Transgender Status a Protected Class

It is well-known that sex discrimination violates Title VII of the Civil Rights Act of 1964.  What has been less clear is whether discrimination based on transgender status falls within the definition of “sex discrimination.”   In other words, are Michigan employers permitted to fire or discipline employees based on their transgender status?  

The Sixth Circuit Court of Appeals recently addressed this question in Stephens v.
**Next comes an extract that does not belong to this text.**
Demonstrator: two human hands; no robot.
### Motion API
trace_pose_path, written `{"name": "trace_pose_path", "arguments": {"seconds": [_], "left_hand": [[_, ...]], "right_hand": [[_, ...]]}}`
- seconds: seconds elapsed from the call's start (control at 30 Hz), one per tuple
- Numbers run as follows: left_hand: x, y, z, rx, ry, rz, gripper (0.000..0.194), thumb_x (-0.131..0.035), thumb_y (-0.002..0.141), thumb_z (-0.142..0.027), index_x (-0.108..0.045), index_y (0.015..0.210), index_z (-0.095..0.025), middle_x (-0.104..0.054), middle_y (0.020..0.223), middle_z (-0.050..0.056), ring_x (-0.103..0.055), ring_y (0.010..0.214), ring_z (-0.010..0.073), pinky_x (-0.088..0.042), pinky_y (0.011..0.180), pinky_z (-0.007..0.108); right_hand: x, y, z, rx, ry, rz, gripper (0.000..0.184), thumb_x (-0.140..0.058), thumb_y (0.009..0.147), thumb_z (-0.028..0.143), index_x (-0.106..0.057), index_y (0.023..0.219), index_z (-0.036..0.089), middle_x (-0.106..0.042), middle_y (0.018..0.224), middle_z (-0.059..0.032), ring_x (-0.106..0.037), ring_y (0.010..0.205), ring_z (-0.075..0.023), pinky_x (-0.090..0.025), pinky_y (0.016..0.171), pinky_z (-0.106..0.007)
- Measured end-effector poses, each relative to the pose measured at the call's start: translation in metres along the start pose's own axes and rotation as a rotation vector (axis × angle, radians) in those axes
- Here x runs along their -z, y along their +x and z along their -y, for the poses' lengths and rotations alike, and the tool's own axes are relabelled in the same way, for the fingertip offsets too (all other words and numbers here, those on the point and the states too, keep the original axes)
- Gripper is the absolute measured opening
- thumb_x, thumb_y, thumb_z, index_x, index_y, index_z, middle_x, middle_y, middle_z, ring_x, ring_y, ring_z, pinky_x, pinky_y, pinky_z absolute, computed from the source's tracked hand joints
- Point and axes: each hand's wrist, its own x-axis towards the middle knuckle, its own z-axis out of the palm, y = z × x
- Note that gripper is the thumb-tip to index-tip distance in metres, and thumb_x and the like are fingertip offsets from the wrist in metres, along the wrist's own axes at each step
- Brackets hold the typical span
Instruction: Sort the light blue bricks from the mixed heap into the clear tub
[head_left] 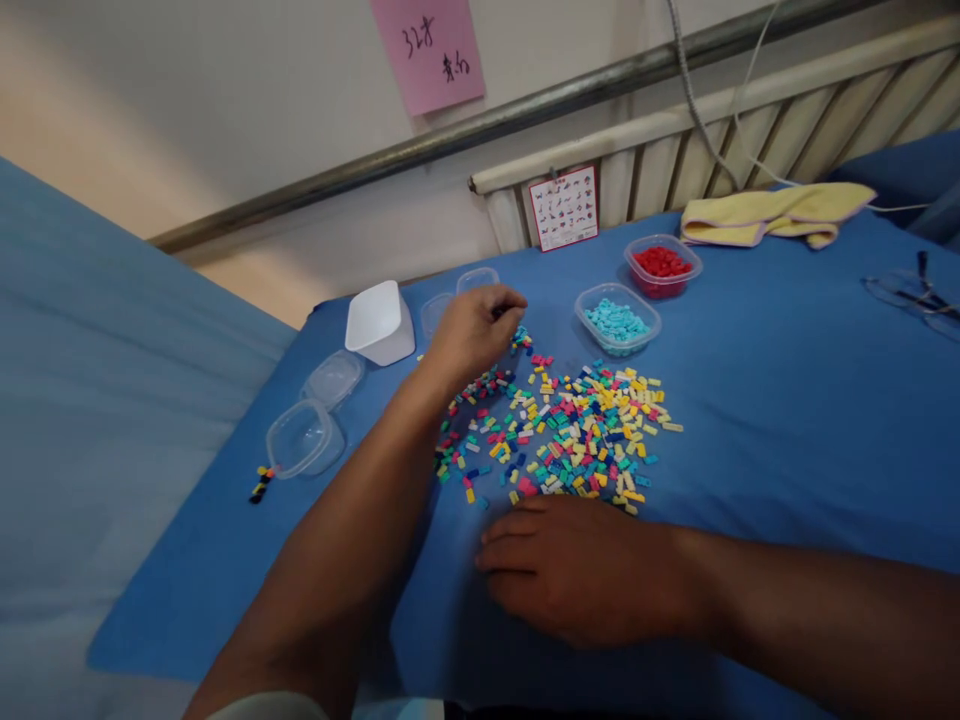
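Observation:
A loose pile of small multicoloured toy building bricks (581, 430) is spread over the blue cloth. My left hand (476, 325) reaches over the far left edge of this pile. Its fingers are curled towards the thumb, and what they hold, if anything, is hidden. Along the pile's near edge my right hand (574, 565) lies palm down, its fingers stretched out to the left on the cloth. Beyond the pile stand a clear tub of light-blue bricks (616, 322) and a clear tub of red bricks (663, 265).
At the left are a white container (380, 322), a clear tub (304, 440), a clear lid (334, 380) and a few joined bricks (262, 484). A printed card (564, 208) leans on the radiator (645, 175). A yellow cloth (772, 213) and glasses (919, 295) lie at right.

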Motion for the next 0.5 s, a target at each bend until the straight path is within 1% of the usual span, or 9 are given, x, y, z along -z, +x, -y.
{"name": "trace_pose_path", "arguments": {"seconds": [0.13, 0.2, 0.23, 0.3, 0.37, 0.43, 0.5], "left_hand": [[0.034, -0.037, 0.038, 0.177, 0.089, -0.050, 0.027, -0.066, 0.098, -0.032, -0.082, 0.114, -0.018, -0.081, 0.106, 0.006, -0.074, 0.094, 0.0225, -0.057, 0.090, 0.036], [0.043, -0.057, 0.056, 0.227, 0.144, -0.058, 0.033, -0.061, 0.101, -0.038, -0.081, 0.119, -0.019, -0.081, 0.110, 0.007, -0.075, 0.099, 0.0248, -0.058, 0.093, 0.038], [0.045, -0.067, 0.066, 0.237, 0.178, -0.049, 0.038, -0.058, 0.102, -0.041, -0.080, 0.123, -0.018, -0.080, 0.116, 0.009, -0.075, 0.106, 0.0262, -0.058, 0.098, 0.039], [0.043, -0.084, 0.083, 0.221, 0.242, -0.014, 0.050, -0.051, 0.106, -0.046, -0.075, 0.137, -0.014, -0.075, 0.136, 0.014, -0.070, 0.127, 0.0290, -0.053, 0.115, 0.041], [0.036, -0.097, 0.099, 0.206, 0.294, 0.055, 0.063, -0.042, 0.109, -0.049, -0.066, 0.150, -0.006, -0.063, 0.155, 0.021, -0.056, 0.149, 0.0316, -0.040, 0.130, 0.043], [0.029, -0.103, 0.110, 0.221, 0.335, 0.141, 0.073, -0.034, 0.112, -0.052, -0.056, 0.159, -0.001, -0.048, 0.168, 0.025, -0.041, 0.162, 0.0340, -0.028, 0.137, 0.046], [0.022, -0.102, 0.116, 0.242, 0.351, 0.187, 0.079, -0.029, 0.113, -0.057, -0.047, 0.166, -0.001, -0.036, 0.175, 0.025, -0.029, 0.168, 0.0348, -0.019, 0.139, 0.048]], "right_hand": [[-0.003, -0.002, 0.000, -0.020, 0.037, -0.023, 0.022, -0.058, 0.109, 0.025, -0.078, 0.118, 0.021, -0.077, 0.136, -0.0082, -0.066, 0.127, -0.0227, -0.052, 0.106, -0.042], [-0.004, -0.002, 0.001, -0.018, 0.034, -0.017, 0.024, -0.058, 0.110, 0.026, -0.078, 0.122, 0.021, -0.077, 0.138, -0.0088, -0.066, 0.129, -0.0229, -0.052, 0.108, -0.042], [-0.004, -0.002, 0.001, -0.013, 0.029, -0.010, 0.025, -0.057, 0.110, 0.026, -0.078, 0.123, 0.020, -0.077, 0.138, -0.0091, -0.066, 0.130, -0.0231, -0.052, 0.108, -0.042], [-0.004, -0.002, 0.002, -0.007, 0.014, 0.008, 0.027, -0.056, 0.111, 0.026, -0.077, 0.125, 0.019, -0.077, 0.140, -0.0091, -0.066, 0.132, -0.0236, -0.053, 0.108, -0.041], [-0.004, -0.002, 0.003, -0.007, 0.003, 0.021, 0.028, -0.055, 0.112, 0.026, -0.077, 0.126, 0.018, -0.077, 0.141, -0.0082, -0.066, 0.132, -0.0241, -0.054, 0.107, -0.041], [-0.005, -0.002, 0.004, -0.013, -0.003, 0.016, 0.028, -0.054, 0.112, 0.026, -0.077, 0.127, 0.018, -0.076, 0.142, -0.0068, -0.066, 0.132, -0.0245, -0.054, 0.109, -0.042], [-0.007, -0.003, 0.005, -0.020, -0.004, -0.003, 0.028, -0.054, 0.113, 0.026, -0.077, 0.127, 0.019, -0.076, 0.143, -0.0055, -0.066, 0.133, -0.0245, -0.053, 0.111, -0.043]]}}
R.G. & G.R. Harris Funeral Homes, Inc.  That case involved a funeral director “assigned male at birth” who notified her employer that she planned to transition to and present as a woman.  The funeral home’s owner fired the funeral director because she “wanted to dress as a woman.” 

The court held that “discrimination on the basis of transgender and transitioning status is necessarily discrimination on the basis of sex” in violation of Title VII.  According to the court, the funeral home could not terminate its funeral director based on her transgender status without being “motivated, at least in part, by the employee’s sex.” 
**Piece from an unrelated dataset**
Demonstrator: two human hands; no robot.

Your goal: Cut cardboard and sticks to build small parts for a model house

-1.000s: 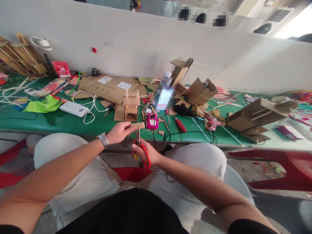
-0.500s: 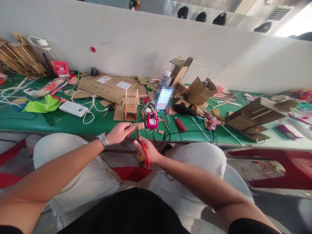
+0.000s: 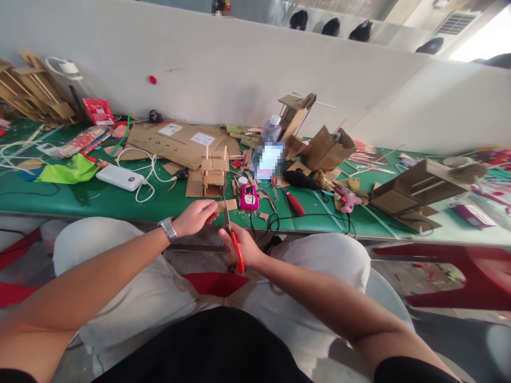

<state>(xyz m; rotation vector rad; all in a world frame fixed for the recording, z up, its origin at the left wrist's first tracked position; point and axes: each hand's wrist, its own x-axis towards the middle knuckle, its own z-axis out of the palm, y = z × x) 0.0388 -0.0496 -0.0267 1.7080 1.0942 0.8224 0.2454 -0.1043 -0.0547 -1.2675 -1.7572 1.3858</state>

The court rejected the funeral home’s freedom of religion defense.  Although the funeral home owner testified that he sincerely believed “that the Bible teaches that a person’s sex is an immutable God-given gift” and that permitting the employee to “deny their sex” would violate God’s commands, the court held that compliance with Title VII would not substantially burden the owner’s religious exercise.   

This case presents a cautionary tale for employers within the Sixth Circuit (i.e., Michigan, Ohio, Kentucky and Tennessee), where the decision is binding.  Employers should refrain from taking adverse action against employees on the basis of transgender or transitioning status.   And as always, employers should regularly review their policies to ensure compliance with pertinent legal developments.